### [YOUR TASK]
Starting at the first line of the material below and stopping after the line that includes "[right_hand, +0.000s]", write the lines out again exactly. Drop any pictures.
==============================
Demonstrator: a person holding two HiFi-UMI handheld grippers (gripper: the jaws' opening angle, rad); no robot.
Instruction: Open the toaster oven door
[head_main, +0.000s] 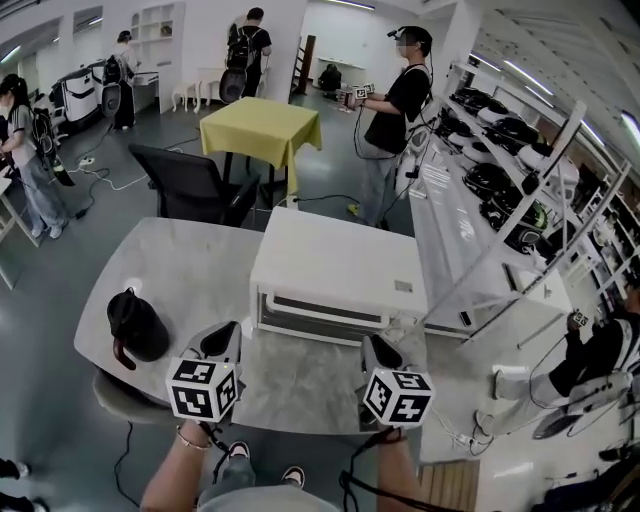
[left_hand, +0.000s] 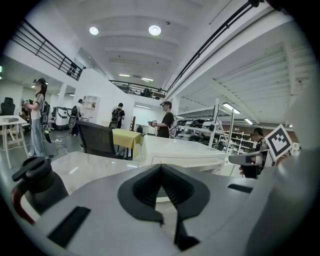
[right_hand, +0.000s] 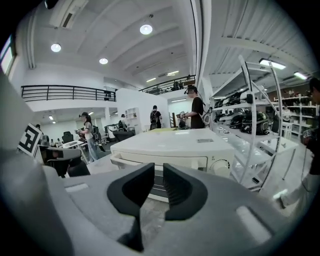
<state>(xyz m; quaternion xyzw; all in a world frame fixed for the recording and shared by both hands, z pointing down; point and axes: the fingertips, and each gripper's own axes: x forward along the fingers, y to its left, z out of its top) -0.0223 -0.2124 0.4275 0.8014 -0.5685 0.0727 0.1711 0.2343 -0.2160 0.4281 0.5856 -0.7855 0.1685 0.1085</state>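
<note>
A white toaster oven (head_main: 335, 268) stands on the grey table (head_main: 190, 270) with its door (head_main: 318, 322) closed and facing me. In the right gripper view its handle bar (right_hand: 150, 161) runs along the door's top, with a knob (right_hand: 220, 168) to the right. My left gripper (head_main: 226, 338) hovers over the table just left of the door's front; its jaws meet at the tips, empty. My right gripper (head_main: 374, 346) hangs in front of the door's right end, a short way off it. A narrow gap shows between its pads (right_hand: 177, 186), with nothing in it.
A black jug (head_main: 136, 324) sits on the table's left side, beside the left gripper. A black office chair (head_main: 190, 186) and a yellow-covered table (head_main: 262, 128) stand beyond. A shelving rack (head_main: 470, 215) runs along the right. Several people stand in the room.
</note>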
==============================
### [EXPECTED OUTPUT]
Demonstrator: a person holding two HiFi-UMI handheld grippers (gripper: the jaws' opening angle, rad); no robot.
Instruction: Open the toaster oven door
[head_main, +0.000s] 
[left_hand, +0.000s] 
[right_hand, +0.000s] 

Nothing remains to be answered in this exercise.